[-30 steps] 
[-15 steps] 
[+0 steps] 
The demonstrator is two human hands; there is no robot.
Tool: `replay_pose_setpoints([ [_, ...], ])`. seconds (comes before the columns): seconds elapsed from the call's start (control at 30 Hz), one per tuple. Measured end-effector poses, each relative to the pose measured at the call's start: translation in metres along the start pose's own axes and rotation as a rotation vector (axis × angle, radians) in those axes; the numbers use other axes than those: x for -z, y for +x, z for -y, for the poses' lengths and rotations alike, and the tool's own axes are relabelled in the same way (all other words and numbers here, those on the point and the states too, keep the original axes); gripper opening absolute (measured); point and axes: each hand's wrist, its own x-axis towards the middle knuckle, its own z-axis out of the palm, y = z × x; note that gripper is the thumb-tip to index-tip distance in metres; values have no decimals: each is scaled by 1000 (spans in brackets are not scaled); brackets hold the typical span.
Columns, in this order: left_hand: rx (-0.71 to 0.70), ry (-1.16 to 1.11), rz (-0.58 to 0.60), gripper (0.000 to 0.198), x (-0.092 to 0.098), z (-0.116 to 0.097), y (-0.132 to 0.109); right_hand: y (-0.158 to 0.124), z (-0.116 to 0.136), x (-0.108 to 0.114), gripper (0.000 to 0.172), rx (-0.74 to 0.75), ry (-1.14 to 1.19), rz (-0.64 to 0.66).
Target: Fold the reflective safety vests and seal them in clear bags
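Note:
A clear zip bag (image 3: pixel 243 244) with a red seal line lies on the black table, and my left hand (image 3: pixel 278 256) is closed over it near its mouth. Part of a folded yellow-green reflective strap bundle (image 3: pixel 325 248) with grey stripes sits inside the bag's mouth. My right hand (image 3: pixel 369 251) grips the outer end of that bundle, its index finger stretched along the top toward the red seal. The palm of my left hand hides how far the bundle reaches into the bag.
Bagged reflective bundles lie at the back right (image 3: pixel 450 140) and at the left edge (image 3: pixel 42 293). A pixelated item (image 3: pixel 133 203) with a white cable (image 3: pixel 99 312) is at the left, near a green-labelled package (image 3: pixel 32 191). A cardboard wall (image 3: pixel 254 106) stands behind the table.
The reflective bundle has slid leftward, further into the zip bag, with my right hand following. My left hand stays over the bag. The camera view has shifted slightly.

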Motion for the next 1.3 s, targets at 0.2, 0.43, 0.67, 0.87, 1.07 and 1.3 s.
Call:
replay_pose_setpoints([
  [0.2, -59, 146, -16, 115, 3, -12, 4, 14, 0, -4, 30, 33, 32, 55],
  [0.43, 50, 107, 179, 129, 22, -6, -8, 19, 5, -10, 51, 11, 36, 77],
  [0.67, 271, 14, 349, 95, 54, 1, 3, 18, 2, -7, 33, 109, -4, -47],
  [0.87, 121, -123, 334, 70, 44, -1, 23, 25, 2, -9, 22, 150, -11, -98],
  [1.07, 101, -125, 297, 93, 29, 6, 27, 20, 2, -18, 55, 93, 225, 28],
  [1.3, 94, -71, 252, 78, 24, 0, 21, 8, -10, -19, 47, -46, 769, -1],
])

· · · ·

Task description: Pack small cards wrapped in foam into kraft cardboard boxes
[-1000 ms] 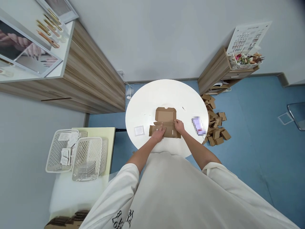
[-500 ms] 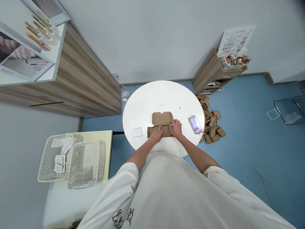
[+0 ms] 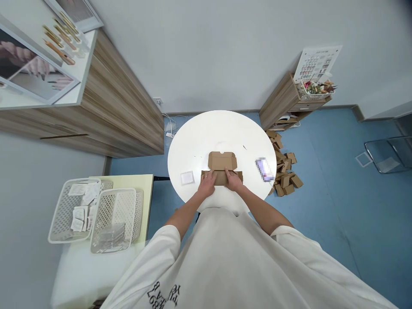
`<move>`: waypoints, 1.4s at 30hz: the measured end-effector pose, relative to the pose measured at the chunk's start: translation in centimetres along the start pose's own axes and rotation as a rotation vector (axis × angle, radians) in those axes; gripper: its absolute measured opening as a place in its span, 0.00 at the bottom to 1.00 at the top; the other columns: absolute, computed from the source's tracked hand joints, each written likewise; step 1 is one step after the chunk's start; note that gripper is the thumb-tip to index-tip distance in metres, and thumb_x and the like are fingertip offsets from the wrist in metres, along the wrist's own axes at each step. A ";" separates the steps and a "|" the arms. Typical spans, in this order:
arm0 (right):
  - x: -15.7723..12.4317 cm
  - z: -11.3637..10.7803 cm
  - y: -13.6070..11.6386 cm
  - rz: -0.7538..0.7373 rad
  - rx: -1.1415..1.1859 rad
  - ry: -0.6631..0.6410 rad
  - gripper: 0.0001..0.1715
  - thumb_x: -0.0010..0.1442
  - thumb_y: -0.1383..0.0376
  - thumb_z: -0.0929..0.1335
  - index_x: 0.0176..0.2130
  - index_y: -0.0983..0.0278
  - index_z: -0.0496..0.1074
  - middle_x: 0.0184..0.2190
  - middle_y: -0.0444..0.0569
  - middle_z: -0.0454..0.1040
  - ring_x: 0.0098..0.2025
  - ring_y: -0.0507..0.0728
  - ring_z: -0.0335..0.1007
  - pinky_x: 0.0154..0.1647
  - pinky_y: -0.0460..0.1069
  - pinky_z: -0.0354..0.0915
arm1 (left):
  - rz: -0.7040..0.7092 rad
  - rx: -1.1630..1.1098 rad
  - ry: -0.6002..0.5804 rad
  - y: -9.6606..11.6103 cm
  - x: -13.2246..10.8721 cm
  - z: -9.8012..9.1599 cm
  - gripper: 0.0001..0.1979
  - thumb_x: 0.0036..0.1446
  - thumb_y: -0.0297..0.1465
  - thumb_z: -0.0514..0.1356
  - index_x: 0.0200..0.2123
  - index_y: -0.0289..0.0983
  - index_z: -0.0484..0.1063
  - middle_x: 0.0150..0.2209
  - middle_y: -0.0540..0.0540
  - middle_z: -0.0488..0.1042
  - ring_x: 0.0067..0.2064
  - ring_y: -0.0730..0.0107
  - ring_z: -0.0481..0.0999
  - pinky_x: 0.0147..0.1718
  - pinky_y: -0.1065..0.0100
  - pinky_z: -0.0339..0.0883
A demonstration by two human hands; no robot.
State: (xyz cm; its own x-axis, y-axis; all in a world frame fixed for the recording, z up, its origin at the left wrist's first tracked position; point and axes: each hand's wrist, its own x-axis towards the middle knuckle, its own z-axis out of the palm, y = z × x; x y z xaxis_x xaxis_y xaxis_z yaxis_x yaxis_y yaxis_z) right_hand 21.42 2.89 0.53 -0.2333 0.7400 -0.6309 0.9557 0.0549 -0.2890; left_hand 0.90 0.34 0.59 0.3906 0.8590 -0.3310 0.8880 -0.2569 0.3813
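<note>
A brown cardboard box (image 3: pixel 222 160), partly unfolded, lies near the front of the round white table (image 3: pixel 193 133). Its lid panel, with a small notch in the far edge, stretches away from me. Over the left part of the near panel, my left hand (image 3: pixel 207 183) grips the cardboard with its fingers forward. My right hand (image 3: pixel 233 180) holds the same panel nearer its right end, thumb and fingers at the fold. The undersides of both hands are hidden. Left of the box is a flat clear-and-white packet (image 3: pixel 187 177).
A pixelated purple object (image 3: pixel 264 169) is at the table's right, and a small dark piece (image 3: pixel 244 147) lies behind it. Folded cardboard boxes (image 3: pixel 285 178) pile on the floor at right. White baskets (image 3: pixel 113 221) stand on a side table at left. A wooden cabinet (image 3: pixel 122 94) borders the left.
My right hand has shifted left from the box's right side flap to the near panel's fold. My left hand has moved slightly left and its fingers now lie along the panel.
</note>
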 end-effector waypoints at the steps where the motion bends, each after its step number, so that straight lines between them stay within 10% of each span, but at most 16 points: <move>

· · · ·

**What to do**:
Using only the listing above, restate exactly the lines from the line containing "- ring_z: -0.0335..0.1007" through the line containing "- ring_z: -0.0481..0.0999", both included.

**Finished exercise**:
  - ring_z: -0.0335..0.1007
  - pinky_x: 0.0154..0.1647
  - pinky_y: -0.0460..0.1069
  - pinky_z: -0.0354..0.0915
arm1 (left):
  - rz: -0.7040..0.7092 rad
  - rx: -1.1630..1.1098 rad
  - ry: -0.6002..0.5804 rad
  - y: -9.6606..11.6103 cm
  - x: -13.2246..10.8721 cm
  - z: -9.8012..9.1599 cm
  - gripper: 0.0001..0.1979
  - thumb_x: 0.0036..0.1446
  - thumb_y: -0.0297..0.1465
  - thumb_z: -0.0514..0.1356
  - index_x: 0.0200..0.2123
  - index_y: -0.0289..0.0983
  - index_z: -0.0484..0.1063
  - middle_x: 0.0150..0.2209
  - middle_y: -0.0540..0.0540
  - middle_z: -0.0488..0.1042
  - ring_x: 0.0067..0.2064
  - ring_y: -0.0730..0.0107
  - ring_z: -0.0481..0.0999

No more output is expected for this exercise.